Directions: What you need to produce from the material below is an exact transcription of the lines from the one with "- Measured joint" through the one with "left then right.", both included, and no other line.

Raw data:
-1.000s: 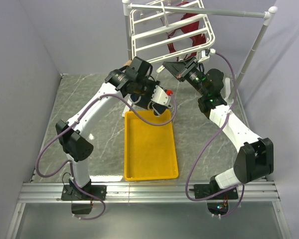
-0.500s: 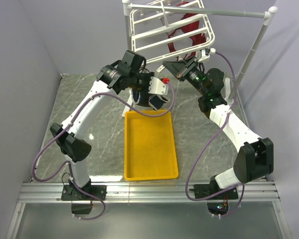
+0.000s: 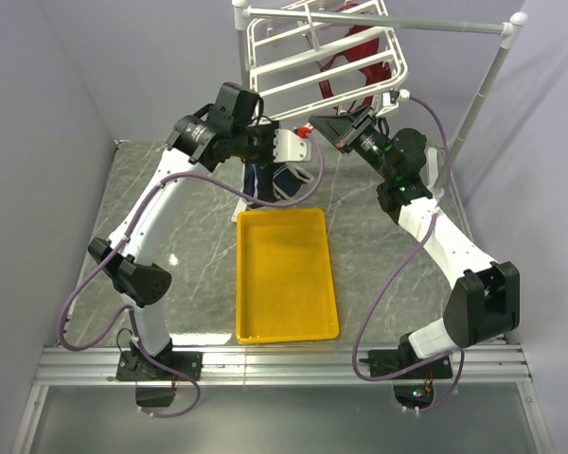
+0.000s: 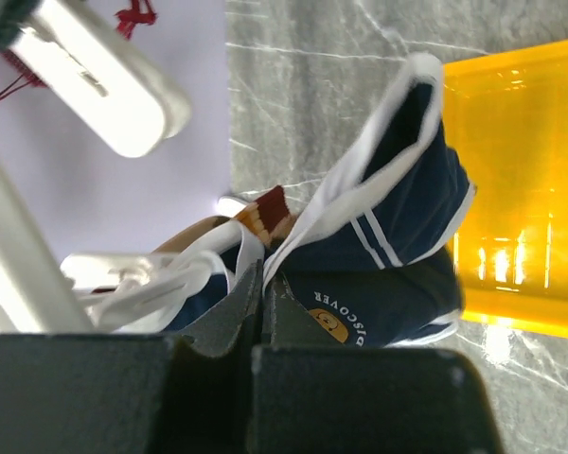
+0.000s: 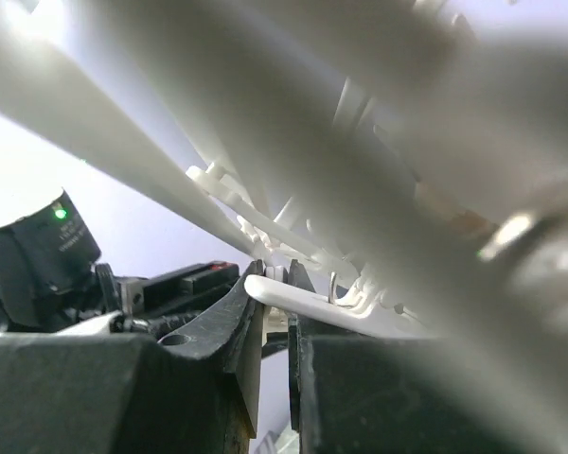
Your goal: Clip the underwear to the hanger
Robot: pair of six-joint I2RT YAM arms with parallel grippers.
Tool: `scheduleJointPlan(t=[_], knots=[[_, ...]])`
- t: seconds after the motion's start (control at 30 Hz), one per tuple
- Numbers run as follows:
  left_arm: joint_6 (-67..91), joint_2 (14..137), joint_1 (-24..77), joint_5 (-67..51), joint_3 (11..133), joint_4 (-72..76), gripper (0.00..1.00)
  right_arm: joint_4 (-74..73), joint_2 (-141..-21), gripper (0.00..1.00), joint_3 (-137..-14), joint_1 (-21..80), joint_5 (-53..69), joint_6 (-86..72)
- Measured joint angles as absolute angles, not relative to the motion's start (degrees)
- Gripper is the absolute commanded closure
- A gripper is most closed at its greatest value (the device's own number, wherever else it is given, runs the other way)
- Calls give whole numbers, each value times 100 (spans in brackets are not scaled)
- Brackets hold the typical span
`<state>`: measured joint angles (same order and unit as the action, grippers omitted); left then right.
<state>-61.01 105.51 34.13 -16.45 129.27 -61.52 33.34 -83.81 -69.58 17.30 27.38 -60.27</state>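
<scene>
The navy blue underwear (image 3: 268, 182) with white trim hangs from my left gripper (image 3: 276, 161), just beyond the far edge of the yellow tray. In the left wrist view the gripper (image 4: 262, 284) is shut on the white waistband of the underwear (image 4: 388, 236). The white hanger (image 3: 303, 59) hangs from the pole at the back, just above both grippers. My right gripper (image 3: 322, 126) is under its lower edge. In the right wrist view this gripper (image 5: 276, 276) is shut on a white clip (image 5: 308, 301) of the hanger (image 5: 265, 123).
A yellow tray (image 3: 284, 274) lies in the middle of the table, also in the left wrist view (image 4: 521, 189). A dark red garment (image 3: 358, 47) hangs on the hanger. A white pole frame (image 3: 488, 71) stands at the back right. A brown patterned cloth (image 4: 268, 209) shows behind the underwear.
My left arm has lifted the underwear up and back from the tray's far edge toward the hanger. The right arm has not moved.
</scene>
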Motion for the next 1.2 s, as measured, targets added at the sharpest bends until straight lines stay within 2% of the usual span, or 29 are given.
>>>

Solution for this problem:
- Measured joint angles as absolute angles, not relative to the motion's start (degrees)
- Gripper is the absolute commanded closure
- A gripper is most closed at its greatest value (the device's own number, wherever else it is given, runs the other way)
- Calls give whole numbers, each value times 100 (spans in brackets are not scaled)
- Brackets hold the typical span
`<state>`: measured joint angles (same order and unit as the action, grippers omitted); left then right.

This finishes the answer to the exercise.